Beautifully written stories.

Even the stories that are rather sad and unhappy are so well written that they speak profoundly. One of the stories that I particularly liked was "The Barrel of Rumors." Curious about the life of the Poor Clare nuns her mother helps with donations of food, Maeve can never bring herself to ask them about what she wants to know. And, of course, no one she does ask can really answer her questions. Her Uncle Matt, though, can throw in just a very light touch of humor about what she wants to know. Charming.

Not to be missed

I had never heard of the author but bought the book after scanning William Maxwell's fine introduction. What a find! Each story is a gem, with not one dishonest emotion in any of them. Too bad Ms. Brennan didn't have a larger body of work. By the way, the title story is a masterpiece. READ THIS BOOK!!!

Work of a mature artist, beautifully written.

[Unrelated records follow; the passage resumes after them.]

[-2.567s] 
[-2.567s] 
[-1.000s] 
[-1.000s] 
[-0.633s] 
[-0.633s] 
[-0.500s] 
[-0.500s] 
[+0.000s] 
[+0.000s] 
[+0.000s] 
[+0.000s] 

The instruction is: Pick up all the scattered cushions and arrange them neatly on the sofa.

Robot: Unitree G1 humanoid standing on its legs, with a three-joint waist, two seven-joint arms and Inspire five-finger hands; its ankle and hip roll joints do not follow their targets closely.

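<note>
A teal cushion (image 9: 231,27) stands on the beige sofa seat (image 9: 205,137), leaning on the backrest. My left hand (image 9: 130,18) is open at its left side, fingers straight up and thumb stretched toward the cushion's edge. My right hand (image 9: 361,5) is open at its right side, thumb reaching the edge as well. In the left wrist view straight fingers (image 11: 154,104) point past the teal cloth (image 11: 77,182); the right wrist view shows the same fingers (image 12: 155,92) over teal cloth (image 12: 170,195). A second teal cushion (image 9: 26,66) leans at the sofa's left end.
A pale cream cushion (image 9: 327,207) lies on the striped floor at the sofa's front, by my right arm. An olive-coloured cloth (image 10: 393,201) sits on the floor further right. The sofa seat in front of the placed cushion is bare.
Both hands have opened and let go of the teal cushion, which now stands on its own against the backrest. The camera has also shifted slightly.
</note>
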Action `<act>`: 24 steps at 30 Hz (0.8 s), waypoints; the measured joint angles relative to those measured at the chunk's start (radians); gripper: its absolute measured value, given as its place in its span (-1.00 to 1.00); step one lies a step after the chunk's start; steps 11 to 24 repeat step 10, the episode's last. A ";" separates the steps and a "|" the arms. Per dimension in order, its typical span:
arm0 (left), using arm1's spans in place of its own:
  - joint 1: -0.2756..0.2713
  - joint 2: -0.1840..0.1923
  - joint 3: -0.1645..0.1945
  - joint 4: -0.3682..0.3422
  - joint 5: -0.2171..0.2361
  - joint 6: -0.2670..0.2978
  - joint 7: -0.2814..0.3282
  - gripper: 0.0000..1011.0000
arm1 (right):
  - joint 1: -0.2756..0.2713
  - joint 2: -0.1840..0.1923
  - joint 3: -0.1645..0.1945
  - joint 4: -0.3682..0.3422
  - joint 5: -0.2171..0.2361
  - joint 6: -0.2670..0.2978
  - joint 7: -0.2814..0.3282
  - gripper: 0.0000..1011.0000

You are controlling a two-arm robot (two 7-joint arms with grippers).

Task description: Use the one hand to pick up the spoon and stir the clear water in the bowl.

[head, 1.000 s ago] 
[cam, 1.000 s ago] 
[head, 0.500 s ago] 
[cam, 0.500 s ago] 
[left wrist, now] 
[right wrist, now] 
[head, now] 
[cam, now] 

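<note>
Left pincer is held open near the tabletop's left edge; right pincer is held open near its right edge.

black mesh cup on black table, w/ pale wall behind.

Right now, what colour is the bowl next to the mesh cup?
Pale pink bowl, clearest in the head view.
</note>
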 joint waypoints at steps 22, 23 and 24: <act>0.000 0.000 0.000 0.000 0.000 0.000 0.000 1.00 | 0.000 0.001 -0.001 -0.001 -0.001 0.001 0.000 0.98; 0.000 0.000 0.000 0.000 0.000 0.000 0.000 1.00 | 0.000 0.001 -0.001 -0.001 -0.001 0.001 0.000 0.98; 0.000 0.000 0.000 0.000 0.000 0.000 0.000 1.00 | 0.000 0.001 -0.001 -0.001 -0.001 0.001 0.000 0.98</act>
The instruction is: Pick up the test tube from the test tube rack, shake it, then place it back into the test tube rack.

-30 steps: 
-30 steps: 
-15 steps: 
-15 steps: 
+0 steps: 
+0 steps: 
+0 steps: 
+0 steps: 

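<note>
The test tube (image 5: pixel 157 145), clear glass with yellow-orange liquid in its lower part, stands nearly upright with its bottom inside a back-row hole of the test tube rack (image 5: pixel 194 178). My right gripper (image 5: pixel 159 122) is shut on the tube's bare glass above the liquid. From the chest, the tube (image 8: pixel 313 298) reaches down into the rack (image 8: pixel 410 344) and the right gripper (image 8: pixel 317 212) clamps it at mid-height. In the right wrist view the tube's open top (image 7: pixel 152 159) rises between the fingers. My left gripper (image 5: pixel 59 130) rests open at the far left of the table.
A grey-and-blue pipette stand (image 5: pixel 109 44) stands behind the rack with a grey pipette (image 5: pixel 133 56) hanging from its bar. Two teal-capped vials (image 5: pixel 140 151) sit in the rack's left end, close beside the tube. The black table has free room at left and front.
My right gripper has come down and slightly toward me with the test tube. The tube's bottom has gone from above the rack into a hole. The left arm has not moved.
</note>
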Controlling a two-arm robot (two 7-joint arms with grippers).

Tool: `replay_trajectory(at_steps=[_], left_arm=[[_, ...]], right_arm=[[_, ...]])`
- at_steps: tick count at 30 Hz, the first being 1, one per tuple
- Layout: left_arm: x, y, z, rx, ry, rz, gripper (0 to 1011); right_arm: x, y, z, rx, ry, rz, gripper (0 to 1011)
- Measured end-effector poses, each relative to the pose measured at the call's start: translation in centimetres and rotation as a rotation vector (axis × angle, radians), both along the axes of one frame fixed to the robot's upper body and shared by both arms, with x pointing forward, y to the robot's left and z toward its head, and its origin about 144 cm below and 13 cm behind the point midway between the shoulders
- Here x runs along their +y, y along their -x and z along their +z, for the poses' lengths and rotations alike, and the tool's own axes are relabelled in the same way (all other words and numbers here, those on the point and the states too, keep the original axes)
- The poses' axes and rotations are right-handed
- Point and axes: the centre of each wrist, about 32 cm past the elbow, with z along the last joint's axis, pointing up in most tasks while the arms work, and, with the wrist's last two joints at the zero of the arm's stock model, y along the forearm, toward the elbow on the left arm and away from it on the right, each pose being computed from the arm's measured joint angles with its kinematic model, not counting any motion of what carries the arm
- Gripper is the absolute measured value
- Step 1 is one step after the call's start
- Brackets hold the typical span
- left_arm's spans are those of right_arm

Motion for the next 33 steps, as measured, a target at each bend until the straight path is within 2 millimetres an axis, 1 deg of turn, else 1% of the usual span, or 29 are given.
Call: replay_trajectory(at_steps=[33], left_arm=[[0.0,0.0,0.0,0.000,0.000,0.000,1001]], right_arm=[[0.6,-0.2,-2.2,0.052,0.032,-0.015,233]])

Maeve Brennan's stories--which I had never heard of before reading this collection-- take their place beside the work of William Trevor as one of the finest probings of middle-class Irish life in the past fifty years. Her comic and terrible accounts of the ordinary lives of people on the edge of distresses for which they have no name are mesmerising in their authenticity of detail. Her crystal-clear memory of and deeply complicated feeling for the everyday abrasions and sudden rushes of light of ordinary life in a Dublin suburb or an Irish provincial town are invariably compelling. And she manages to draw these local people and their surroundings into a drama of universal meanings: her theme is the sheer weight of living, the fragility of the heart's joy, and the profound, mostly speechless realm of sadness where her men and women have to live. Yet, for all the darkness she manages to confront, the writing is a pleasure always: articulate, witty, wise, its lucid, clean, unfussy but surprising sentences are a continuous source of delight and illumination. This is a collection that deserves to take its place beside the stories of Mary Lavin, whose quiet but profound psychological insights (especially into the nature of women) are matched by Brennan's more edgy, fraught, and acerbic understanding. Such mature work is a rarity. For anyone interested in modern and contemporary Irish literature, as well as anyone interested in the short story, the brilliant sketch, or simply in good writing, I believe Maeve Brennan would be--as she has been for me--a discovery to treasure.